Snoozing and probably dreaming of calculus
Our dog Dylan loves to sleep. Often when he sleeps his paws twitch and sometimes he whimpers or barks in his sleep. Is he dreaming about chasing squirrels, chewing a bone, being petted? Does he have bad dreams?
Scientists believe that most, if not all, vertebrates dream. The primary study of animals and dreaming was performed on rats by researchers at MIT. The researchers recorded the neural activity of rats while running repetitive maze activity. Then, during sleep when the rats entered the stage of sleep where humans normally dream the rats’ brains produced the same brain wave patterns as when they were running the maze, suggesting that like humans rats likely dream about their days. A control group of rats who didn’t run the maze showed different brain wave patterns during dreaming than the maze runners. One of the researchers concluded: “The animal is certainly recalling memories of those events as they occurred during the awake state, and it is doing so during dream sleep and that’s just what people do when they dream.” If rats dream then it’s likely that other mammals do as well.

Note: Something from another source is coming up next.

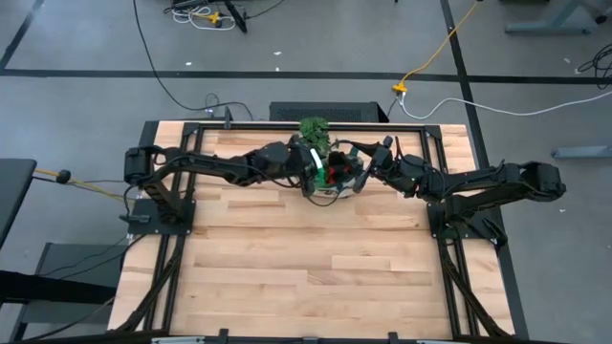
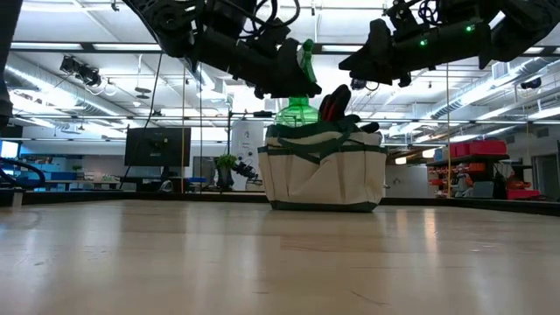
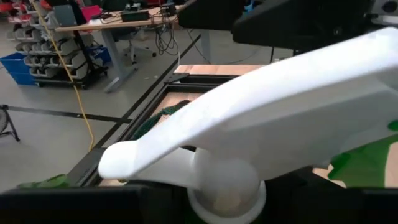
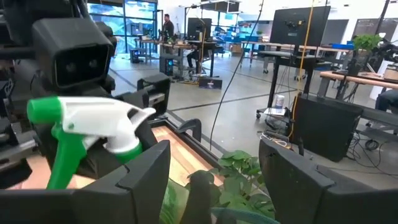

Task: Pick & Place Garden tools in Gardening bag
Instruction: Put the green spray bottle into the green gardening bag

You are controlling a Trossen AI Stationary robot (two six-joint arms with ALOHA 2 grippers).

Dogs generally sleep more than humans do, usually with more frequent, but shorter sleep cycles. Just like humans dogs cycle through REM and non-REM light and deep sleep. Humans dream more often and more vividly in REM sleep and the same is likely true of dogs.
Dogs typically enter into REM sleep about 20 minutes into a sleep session. Part of the brain stem called the “pons” keeps mammals, including humans and dogs, from acting out their dreams by paralyzing the large muscles. In one experiment the pons was temporarily disabled in subject dogs which allowed them to act out their dreams. The conclusion from this study was that “What we’ve basically found is that dogs dream doggy things . . . Pointers will point at dream birds, and Doberman Pinschers will chase dream burglars. The dream pattern in dogs seems to be very similar to the dream pattern in humans.”